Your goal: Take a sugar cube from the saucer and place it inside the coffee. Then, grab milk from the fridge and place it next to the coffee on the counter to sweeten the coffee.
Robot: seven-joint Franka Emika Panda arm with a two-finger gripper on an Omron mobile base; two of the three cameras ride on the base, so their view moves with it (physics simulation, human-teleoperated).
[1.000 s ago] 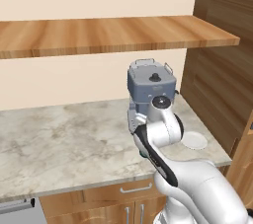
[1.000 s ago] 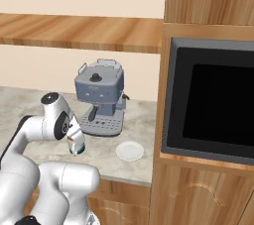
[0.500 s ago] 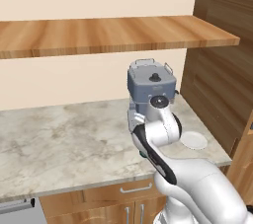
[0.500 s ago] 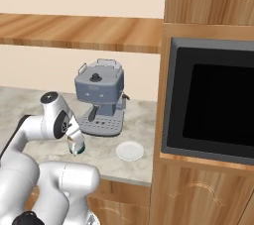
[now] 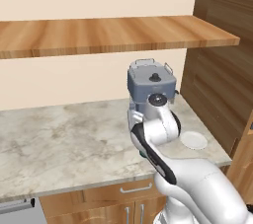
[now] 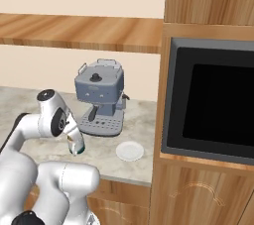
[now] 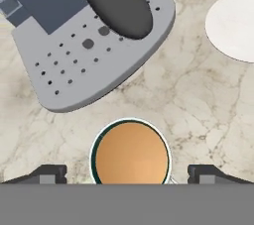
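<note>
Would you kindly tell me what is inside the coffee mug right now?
The coffee mug holds brown liquid to near its rim. No sugar cube shows on the surface; anything sunk below is hidden.

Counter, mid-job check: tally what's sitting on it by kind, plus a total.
Espresso machine: 1
Coffee mug: 1
Saucer: 1
Total: 3 things on the counter. No sugar cube can be made out on the saucer.
</note>
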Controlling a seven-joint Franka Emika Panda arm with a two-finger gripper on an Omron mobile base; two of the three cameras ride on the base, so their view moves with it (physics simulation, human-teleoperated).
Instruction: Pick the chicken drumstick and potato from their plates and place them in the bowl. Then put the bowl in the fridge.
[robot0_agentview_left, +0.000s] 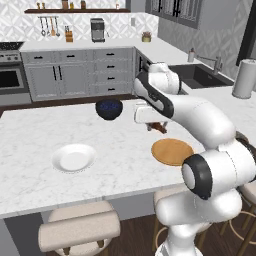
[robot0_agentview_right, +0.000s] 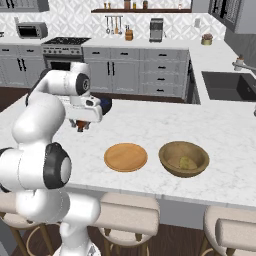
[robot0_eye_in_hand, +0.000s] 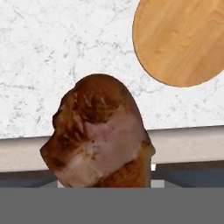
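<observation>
One chicken drumstick pinched in the end effector, raised above the counter, wooden plate nearby

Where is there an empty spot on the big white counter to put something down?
Bare marble lies between the white plate and the wooden plate, and in front of the dark bowl. The stretch behind the wooden bowl, toward the sink, is open too. It is crowded where the gripper holds the chicken drumstick above the counter.
</observation>
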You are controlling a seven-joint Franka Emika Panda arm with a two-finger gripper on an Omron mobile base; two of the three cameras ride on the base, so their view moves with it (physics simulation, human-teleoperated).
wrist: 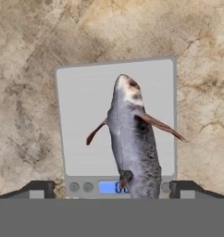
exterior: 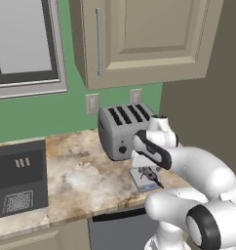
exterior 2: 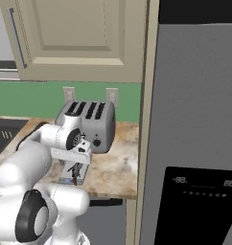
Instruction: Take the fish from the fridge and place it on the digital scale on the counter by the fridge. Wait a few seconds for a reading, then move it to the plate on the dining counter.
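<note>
The fish (wrist: 133,143) is lying on the digital scale (wrist: 86,106), grey body running lengthwise across the pale pad and its tail end covering part of the little blue display (wrist: 113,187). The gripper (wrist: 112,190) hangs right above it with its jaws spread wide, one dark tip on each side of the scale's front edge, neither touching the fish. The scale sits on the mottled stone counter (exterior: 76,171), just in front of the silver four-slot toaster (exterior: 121,128), with the fridge (exterior 2: 194,143) close by.
</note>
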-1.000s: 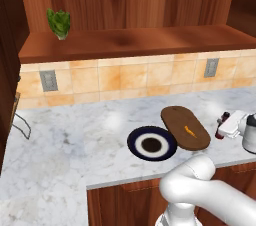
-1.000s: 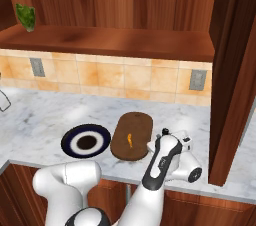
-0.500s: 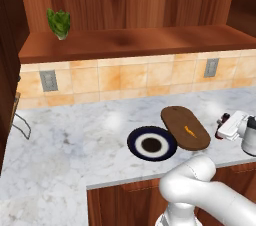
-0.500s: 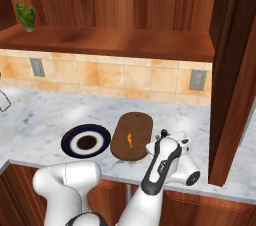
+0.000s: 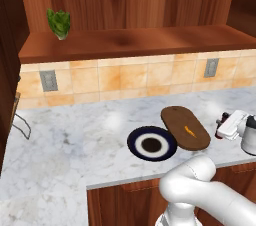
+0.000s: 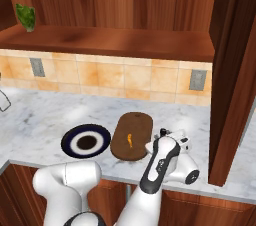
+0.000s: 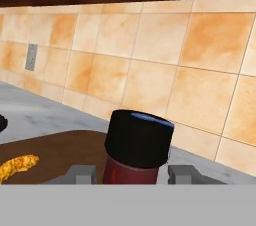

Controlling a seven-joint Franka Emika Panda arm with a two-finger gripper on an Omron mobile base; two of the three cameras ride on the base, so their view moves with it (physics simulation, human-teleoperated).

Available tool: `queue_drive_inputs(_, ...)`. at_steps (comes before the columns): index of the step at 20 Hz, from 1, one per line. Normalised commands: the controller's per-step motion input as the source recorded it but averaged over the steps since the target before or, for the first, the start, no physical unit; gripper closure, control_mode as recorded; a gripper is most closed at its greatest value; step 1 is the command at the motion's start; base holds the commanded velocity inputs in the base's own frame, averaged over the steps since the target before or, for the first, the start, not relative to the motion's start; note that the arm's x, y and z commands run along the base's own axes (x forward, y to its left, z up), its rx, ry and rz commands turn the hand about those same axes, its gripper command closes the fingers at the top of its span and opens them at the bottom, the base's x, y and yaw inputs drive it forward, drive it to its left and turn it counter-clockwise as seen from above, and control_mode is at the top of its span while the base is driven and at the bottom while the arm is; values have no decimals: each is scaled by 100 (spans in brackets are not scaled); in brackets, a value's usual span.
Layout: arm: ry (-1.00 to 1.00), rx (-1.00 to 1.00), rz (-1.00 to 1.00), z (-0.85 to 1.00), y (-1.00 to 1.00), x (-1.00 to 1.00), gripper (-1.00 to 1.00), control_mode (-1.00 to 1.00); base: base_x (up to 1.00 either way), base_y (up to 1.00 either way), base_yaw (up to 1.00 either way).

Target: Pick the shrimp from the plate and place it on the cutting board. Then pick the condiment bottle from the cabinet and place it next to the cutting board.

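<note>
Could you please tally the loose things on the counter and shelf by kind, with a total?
Shrimp: 1, on the cutting board
Plate: 1
Cutting board: 1
Condiment bottle: 1, between the tool's fingers
Leafy green vegetable: 1, on the cabinet shelf
Total: 5
</note>
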Motion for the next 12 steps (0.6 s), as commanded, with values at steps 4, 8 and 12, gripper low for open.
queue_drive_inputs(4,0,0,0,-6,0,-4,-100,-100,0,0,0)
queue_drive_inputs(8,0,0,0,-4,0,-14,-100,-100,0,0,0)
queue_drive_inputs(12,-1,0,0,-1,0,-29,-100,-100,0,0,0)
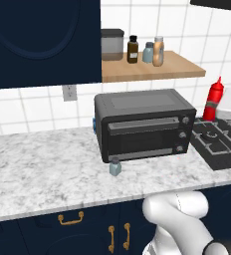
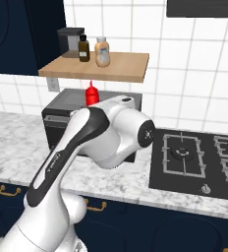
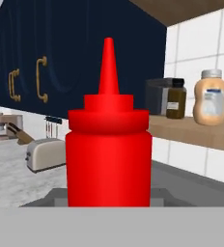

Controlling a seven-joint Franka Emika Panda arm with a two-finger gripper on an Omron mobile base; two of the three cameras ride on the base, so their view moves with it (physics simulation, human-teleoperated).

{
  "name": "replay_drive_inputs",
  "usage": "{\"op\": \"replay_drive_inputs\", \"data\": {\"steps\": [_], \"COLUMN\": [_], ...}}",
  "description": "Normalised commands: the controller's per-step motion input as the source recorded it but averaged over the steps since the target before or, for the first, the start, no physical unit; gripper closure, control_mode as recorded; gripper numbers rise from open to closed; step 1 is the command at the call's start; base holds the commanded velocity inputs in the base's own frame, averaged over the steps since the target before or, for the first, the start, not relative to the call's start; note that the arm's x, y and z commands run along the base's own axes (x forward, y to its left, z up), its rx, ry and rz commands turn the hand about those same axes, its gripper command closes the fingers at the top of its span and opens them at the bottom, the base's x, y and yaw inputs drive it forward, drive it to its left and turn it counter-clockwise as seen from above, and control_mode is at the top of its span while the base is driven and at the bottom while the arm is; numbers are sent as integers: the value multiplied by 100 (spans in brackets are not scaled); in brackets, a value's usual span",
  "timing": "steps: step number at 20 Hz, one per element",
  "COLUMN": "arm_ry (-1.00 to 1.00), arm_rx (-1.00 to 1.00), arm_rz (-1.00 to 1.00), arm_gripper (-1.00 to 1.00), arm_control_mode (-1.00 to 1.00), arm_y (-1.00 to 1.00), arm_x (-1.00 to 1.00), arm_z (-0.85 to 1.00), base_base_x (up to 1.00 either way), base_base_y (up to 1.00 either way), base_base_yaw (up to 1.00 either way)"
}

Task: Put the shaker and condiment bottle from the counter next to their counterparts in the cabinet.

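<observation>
Condiment bottle [image 3: 108,154]: slim red squeeze bottle with pointed nozzle, upright. In the hand view it stands right before the camera, so near that its base is cut off; the tool's fingertips are hidden there, but the tool is closed narrow, and the bottle's place directly in front points to a grip on it. In the left base view the same bottle [image 1: 214,100] appears at the right, by the stove [image 1: 219,142] and below the end of the shelf. In the right base view its top [image 2: 91,93] peeks up behind the white arm [image 2: 106,138], in front of the toaster oven [image 2: 62,106].

Shaker [image 1: 115,167]: small pale blue-grey, grey cap, upright on the marble bench [image 1: 43,169] just in front of the toaster oven [image 1: 142,127] (seen in the left base view; the arm covers that spot from the right).

Cabinet shelf [image 1: 152,70]: light wooden board beside the navy wall cupboard [image 1: 43,40]. On it, left to right in the left base view: grey canister [image 1: 112,45], dark brown bottle [image 1: 133,50], matching small shaker [image 1: 148,52], tan bottle with pale cap [image 1: 159,51], the last two touching or nearly so. In the right base view the tan bottle [image 2: 102,52] hides the small shaker.

Hand view extras: a toaster [image 3: 44,154] and gold cupboard handles [image 3: 40,79] farther along.
</observation>
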Motion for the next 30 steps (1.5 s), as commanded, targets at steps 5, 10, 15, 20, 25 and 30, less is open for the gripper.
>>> {"op": "replay_drive_inputs", "data": {"steps": [5,10,15,20,25,30], "arm_ry": [2,4,1,0,0,0], "arm_rx": [0,0,0,0,0,0], "arm_rz": [-3,-3,0,0,0,0], "arm_gripper": [100,100,100,100,100,100], "arm_control_mode": [-100,-100,-100,-100,-100,-100], "arm_y": [0,0,0,4,1,0], "arm_x": [4,12,20,35,27,19], "arm_z": [43,39,17,4,18,25], "base_base_x": [0,0,0,0,0,0], "base_base_y": [0,0,0,0,0,0], "base_base_yaw": [0,0,0,0,0,0]}}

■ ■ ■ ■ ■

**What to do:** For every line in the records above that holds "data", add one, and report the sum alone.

**Final answer:** 2